Williams, Phillip B.
WebsitePhillip B. Williams is a Chicago, Illinois native. He is the author of the book of poems Thief in the Interior (Alice James Books, 2016). He’s also co-authored a book of poems and conversations called Prime (Sibling Rivalry Press). He is a Cave Canem graduate and received scholarships from Bread Loaf Writers Conference and a 2013 Ruth Lilly Fellowship. His work has appeared or is forthcoming in Callaloo, The Kenyon Review, Poetry, The Southern Review, West Branch and others. Phillip received his MFA in Writing from the Washington University in St. Louis. He is the poetry editor of the online journal Vinyl and the 2015-2017 Creative Writing Fellow in Poetry at Emory University.
Do-rag
O darling, the moon did not disrobe you.
You fell asleep that way, nude
and capsized by our wine, our bump
n’ grind shenanigans. Blame it
on whatever you like; my bed welcomes
whomever you decide to be: hung-
mistress, bride’s bouquet, John Doe
in the alcove of my dreams. You
can quote verbatim an entire album
of Bone Thugs-N-Harmony with your ass
in the air. There’s nothing
wrong with that. They mince syllables
as you call me yours. You don’t
like me but still invite me to your home
when your homies aren’t near
enough to hear us crash into each other
like hours. Some men have killed
their lovers because they loved them
so much in secret that the secret kept
coming out: wife gouging her husband
with suspicion, churches sneering
when an usher enters.

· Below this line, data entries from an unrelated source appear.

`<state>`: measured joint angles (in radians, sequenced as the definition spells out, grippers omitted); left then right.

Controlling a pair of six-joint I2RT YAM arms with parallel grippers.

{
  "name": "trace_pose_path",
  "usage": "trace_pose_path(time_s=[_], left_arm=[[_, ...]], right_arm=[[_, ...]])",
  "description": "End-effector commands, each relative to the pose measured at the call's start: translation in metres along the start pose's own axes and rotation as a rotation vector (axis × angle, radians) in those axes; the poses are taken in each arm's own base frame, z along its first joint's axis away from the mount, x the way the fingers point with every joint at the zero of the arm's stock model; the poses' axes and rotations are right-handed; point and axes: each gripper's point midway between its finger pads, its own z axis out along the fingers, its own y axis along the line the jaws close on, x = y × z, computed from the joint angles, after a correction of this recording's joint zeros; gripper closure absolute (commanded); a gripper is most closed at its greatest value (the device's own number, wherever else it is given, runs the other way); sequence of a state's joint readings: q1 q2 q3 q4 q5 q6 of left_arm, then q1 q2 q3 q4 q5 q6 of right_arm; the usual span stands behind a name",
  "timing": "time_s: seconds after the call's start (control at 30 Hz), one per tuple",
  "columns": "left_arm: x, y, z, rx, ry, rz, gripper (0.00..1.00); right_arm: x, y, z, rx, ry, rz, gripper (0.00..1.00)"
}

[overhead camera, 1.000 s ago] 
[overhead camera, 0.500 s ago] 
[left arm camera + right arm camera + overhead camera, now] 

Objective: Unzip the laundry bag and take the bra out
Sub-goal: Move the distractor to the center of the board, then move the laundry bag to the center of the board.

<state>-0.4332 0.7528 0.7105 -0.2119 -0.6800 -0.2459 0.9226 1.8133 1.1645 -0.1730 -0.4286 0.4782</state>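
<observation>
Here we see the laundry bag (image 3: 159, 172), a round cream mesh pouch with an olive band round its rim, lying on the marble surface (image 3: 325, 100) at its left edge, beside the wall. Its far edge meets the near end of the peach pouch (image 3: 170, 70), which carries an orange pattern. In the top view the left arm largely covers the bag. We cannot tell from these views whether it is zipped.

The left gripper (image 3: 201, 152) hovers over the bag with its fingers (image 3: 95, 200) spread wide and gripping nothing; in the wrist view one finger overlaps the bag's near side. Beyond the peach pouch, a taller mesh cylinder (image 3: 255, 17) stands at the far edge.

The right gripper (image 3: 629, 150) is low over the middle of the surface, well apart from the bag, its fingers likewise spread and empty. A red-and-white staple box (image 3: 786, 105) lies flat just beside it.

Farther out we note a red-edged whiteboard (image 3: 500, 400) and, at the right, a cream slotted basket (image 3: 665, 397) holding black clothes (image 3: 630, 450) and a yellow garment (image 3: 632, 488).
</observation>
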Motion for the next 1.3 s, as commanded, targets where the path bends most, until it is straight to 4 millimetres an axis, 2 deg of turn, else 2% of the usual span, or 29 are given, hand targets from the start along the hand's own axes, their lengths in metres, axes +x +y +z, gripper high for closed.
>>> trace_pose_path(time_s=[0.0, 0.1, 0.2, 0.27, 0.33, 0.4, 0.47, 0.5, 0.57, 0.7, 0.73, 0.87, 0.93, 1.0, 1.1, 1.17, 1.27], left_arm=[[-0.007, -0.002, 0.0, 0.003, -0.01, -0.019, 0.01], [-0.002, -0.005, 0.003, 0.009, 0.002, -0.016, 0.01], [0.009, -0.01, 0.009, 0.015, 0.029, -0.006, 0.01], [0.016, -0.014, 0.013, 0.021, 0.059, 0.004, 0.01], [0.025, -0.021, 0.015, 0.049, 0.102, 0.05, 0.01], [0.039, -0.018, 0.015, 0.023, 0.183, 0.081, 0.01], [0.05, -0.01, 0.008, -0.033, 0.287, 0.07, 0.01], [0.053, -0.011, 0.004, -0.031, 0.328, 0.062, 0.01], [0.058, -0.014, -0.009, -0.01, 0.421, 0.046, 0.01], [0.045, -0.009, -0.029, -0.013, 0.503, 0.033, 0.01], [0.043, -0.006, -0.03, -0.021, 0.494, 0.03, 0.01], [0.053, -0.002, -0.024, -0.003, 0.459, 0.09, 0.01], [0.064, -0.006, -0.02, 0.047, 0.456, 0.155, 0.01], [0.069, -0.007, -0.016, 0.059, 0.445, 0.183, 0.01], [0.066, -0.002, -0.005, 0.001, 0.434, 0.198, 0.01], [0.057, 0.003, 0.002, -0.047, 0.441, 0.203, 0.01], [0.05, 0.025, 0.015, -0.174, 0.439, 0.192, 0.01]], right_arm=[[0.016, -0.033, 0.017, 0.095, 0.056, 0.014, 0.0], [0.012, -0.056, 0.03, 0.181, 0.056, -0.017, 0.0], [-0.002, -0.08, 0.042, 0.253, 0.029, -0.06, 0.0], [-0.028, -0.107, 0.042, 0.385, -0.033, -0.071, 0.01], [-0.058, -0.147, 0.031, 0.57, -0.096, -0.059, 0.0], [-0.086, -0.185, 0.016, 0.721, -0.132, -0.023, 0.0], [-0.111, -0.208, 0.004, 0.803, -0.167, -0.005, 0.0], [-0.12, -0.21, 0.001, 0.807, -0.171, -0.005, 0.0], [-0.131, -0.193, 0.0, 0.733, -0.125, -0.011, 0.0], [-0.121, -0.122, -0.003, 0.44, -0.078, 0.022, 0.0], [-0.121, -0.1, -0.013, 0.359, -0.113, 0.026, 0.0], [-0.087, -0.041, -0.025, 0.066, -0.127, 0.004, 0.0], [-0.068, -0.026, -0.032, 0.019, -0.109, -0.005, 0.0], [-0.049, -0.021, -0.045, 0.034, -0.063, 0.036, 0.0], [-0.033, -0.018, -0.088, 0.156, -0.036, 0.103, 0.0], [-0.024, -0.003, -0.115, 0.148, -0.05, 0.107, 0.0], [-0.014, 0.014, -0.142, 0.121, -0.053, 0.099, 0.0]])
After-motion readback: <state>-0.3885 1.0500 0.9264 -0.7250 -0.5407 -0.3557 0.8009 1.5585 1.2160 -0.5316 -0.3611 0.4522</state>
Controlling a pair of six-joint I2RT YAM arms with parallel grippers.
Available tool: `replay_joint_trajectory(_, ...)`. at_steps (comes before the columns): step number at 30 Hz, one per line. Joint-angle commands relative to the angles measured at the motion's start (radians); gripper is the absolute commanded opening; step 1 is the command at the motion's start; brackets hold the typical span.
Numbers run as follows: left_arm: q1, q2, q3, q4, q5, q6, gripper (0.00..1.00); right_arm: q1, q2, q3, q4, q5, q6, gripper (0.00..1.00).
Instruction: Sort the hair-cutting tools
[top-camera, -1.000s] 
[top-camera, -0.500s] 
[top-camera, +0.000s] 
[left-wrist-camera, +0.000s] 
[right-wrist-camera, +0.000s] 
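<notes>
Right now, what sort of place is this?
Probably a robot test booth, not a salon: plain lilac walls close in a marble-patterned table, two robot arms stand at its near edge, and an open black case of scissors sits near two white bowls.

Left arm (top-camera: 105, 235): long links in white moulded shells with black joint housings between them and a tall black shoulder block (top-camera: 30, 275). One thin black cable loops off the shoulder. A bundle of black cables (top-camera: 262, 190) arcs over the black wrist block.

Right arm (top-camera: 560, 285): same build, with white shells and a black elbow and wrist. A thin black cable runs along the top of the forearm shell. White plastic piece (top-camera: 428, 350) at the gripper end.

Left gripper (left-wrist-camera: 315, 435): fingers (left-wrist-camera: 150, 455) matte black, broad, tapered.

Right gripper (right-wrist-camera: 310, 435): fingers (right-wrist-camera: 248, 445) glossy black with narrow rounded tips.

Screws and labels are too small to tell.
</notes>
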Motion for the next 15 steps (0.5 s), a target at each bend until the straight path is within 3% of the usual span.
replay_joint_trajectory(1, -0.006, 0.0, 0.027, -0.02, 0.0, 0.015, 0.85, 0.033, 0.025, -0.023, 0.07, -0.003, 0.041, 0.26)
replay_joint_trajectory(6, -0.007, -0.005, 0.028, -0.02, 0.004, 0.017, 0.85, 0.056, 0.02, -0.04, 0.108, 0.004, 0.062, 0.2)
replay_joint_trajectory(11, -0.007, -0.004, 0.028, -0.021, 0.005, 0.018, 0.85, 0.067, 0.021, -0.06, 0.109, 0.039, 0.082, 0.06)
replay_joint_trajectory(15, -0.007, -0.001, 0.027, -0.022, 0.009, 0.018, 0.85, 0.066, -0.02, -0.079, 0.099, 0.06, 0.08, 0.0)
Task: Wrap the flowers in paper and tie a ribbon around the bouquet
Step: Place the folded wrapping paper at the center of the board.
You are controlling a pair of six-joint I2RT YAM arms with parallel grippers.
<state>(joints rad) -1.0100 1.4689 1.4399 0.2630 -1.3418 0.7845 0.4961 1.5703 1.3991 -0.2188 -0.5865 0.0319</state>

Never mind that.
The sickle moon turns the sky into
a man’s mouth slapped sideways
to keep him from spilling what no one would
understand: you call me god when it
gets good though I do not exist to you
outside this room. Be yourself or no one else
here. Your do-rag is camouflage-patterned
and stuffed into my mouth.
Black Witch Moth
The moth lifts its dress and everything beneath
its hem’s shadow sings—the grasses where lie
the dead bull and flies skating across its still-
open eyes, its mouth crusted over with clover
and spit while the maggots swim their
patient circuits where the bull’s genitals
have rotted and dropped their bells. The moth
slips through gnat-swarmed air onto the bull’s hooves
and flies past the bull’s corpse, beyond the outskirts
of the barnyard. No dust from the moth’s pleats—
opening and closing—drops onto the dead
animal’s choir. A boy sees its black dress bob
above him, sees in its shadow an angel to call his own.
Let a sudden finish overcome him wherever
the wild shadow lies flat its news, lies motionless
its wingdom among the barnyard grass.
Let the earth take in the boy as it will the bull.
And the worm-work done unto him as unto the bull.
His color gone and bone given into an end
making permanent the final pose of his suffering,
crux into crux his body returning into itself
as though into the first cell that split
until skin, until marrow, until muscle, until the maggot
is king over body. Let the boy’s skin be a tearing,
to see it torn from him and wonder how
then wonder how far until the next time, the next boy.
The moth flashes open its dress then not,
flash then not, flaps over the dead boy, its shadow
moving up his thigh to the hip, to the torso,
lifting its garment across his nakedness.
And the bull into the earth. And the boy into the earth.
And the earth not full, the earth not full.
Selvage
A Rottweiler is the shadow of an angel of vengeance.
The dog blows out a star’s light while scratching
its ribs. It augers the fallen leaves like tarot, decodes
the hot scales of a salamander as it burns through
a cave’s void. It watches the just-born children
like watching a dream it cannot wake from. When it claws
its own grave in a junkyard to the voice of Bessie Smith
tumbling from a transistor radio, it stays for good.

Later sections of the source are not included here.